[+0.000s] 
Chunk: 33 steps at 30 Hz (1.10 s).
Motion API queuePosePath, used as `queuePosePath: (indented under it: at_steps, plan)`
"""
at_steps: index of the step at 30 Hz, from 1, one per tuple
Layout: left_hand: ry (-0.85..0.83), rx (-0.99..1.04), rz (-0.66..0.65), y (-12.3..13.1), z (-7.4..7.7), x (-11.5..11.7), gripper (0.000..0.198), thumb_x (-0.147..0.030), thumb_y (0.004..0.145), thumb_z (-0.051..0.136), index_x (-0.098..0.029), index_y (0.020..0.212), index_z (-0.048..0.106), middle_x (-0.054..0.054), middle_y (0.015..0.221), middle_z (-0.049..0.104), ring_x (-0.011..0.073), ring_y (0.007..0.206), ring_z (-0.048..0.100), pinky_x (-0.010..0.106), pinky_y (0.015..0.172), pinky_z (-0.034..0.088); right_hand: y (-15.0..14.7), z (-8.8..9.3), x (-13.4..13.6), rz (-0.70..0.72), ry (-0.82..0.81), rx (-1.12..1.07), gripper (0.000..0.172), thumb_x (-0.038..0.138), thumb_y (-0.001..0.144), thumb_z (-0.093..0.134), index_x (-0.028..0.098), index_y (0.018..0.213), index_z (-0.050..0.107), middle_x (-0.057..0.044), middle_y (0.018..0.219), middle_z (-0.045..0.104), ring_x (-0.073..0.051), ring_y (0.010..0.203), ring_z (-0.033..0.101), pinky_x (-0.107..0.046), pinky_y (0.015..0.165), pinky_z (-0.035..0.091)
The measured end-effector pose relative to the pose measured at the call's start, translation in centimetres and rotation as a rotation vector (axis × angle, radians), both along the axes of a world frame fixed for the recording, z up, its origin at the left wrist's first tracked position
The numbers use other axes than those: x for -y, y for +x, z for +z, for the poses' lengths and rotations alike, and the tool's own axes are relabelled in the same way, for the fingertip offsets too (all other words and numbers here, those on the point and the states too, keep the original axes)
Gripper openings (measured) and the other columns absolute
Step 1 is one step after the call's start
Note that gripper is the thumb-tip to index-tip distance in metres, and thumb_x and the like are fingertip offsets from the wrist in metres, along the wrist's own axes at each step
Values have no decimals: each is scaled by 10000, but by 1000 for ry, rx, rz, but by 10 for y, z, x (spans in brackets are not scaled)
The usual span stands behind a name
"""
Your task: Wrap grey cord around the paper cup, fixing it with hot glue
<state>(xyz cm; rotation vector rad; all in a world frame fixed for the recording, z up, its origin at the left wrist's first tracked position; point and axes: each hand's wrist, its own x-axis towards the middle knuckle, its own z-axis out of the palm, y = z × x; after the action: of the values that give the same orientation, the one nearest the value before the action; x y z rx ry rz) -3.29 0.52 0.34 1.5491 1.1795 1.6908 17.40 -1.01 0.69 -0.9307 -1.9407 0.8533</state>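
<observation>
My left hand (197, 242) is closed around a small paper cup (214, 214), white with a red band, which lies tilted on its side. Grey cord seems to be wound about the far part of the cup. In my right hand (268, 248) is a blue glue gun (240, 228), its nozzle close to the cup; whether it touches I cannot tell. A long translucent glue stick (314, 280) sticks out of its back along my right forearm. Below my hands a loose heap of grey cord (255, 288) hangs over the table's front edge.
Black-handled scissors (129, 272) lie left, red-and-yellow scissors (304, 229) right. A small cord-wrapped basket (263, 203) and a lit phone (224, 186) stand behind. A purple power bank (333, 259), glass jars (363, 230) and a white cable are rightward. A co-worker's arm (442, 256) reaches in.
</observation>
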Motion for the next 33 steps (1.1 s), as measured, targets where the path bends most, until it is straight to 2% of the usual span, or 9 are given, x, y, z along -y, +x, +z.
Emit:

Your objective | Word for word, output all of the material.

Response for this exercise |
[+0.000s] 
Chunk: 33 steps at 30 Hz (1.10 s).
Motion API queuePosePath, used as `queuePosePath: (indented under it: at_steps, plan)`
"""
at_steps: index of the step at 30 Hz, from 1, one per tuple
Layout: left_hand: ry (-0.85..0.83), rx (-0.99..1.04), rz (-0.66..0.65), y (-12.3..13.1), z (-7.4..7.7), x (-11.5..11.7), gripper (0.000..0.198), thumb_x (-0.147..0.030), thumb_y (0.004..0.145), thumb_z (-0.051..0.136), index_x (-0.098..0.029), index_y (0.020..0.212), index_z (-0.048..0.106), middle_x (-0.054..0.054), middle_y (0.015..0.221), middle_z (-0.049..0.104), ring_x (-0.011..0.073), ring_y (0.007..0.206), ring_z (-0.048..0.100), pinky_x (-0.010..0.106), pinky_y (0.015..0.172), pinky_z (-0.034..0.088); right_hand: y (-15.0..14.7), z (-8.8..9.3), x (-13.4..13.6), rz (-0.70..0.72), ry (-0.82..0.81), rx (-1.12..1.07), gripper (0.000..0.172), thumb_x (-0.038..0.138), thumb_y (-0.001..0.144), thumb_z (-0.093..0.134), index_x (-0.028..0.098), index_y (0.018..0.213), index_z (-0.050..0.107), middle_x (-0.057..0.044), middle_y (0.018..0.219), middle_z (-0.045..0.104), ring_x (-0.073..0.051), ring_y (0.010..0.203), ring_z (-0.033..0.101), pinky_x (-0.107..0.046), pinky_y (0.015..0.165), pinky_z (-0.035..0.091)
The measured end-effector pose relative to the pose measured at the call's start, translation in centimetres and rotation as a rotation vector (axis × angle, radians), both along the axes of a world frame fixed for the recording, z up, its origin at the left wrist's first tracked position
The numbers use other axes than those: x for -y, y for +x, z for +z, for the poses' lengths and rotations alike, and the tool's own axes are relabelled in the same way, for the fingertip offsets too (all other words and numbers here, those on the point and the states too, keep the original axes)
Gripper openings (measured) and the other columns absolute
Step 1 is one step after the call's start
Note that gripper is the thumb-tip to index-tip distance in metres, and thumb_x and the like are fingertip offsets from the wrist in metres, along the wrist's own axes at each step
Values have no decimals: each is scaled by 10000, but by 1000 for ry, rx, rz, but by 10 for y, z, x (spans in brackets are not scaled)
The usual span stands behind a name
"""
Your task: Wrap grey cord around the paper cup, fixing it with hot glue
<state>(xyz cm; rotation vector rad; all in a world frame fixed for the recording, z up, its origin at the left wrist's first tracked position; point and axes: each hand's wrist, its own x-axis towards the middle knuckle, its own z-axis out of the palm, y = z × x; after the action: of the values that give the same orientation, the one nearest the value before the action; x y z rx ry rz) -3.29 0.52 0.34 1.5491 1.1795 1.6908 17.40 -1.01 0.69 -0.9307 -1.9407 0.8533</state>
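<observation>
My left hand (197, 242) is closed around a small paper cup (214, 214), white with a red band, which lies tilted on its side. Grey cord seems to be wound about the far part of the cup. In my right hand (268, 248) is a blue glue gun (240, 228), its nozzle close to the cup; whether it touches I cannot tell. A long translucent glue stick (314, 280) sticks out of its back along my right forearm. Below my hands a loose heap of grey cord (255, 288) hangs over the table's front edge.
Black-handled scissors (129, 272) lie left, red-and-yellow scissors (304, 229) right. A small cord-wrapped basket (263, 203) and a lit phone (224, 186) stand behind. A purple power bank (333, 259), glass jars (363, 230) and a white cable are rightward. A co-worker's arm (442, 256) reaches in.
</observation>
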Motion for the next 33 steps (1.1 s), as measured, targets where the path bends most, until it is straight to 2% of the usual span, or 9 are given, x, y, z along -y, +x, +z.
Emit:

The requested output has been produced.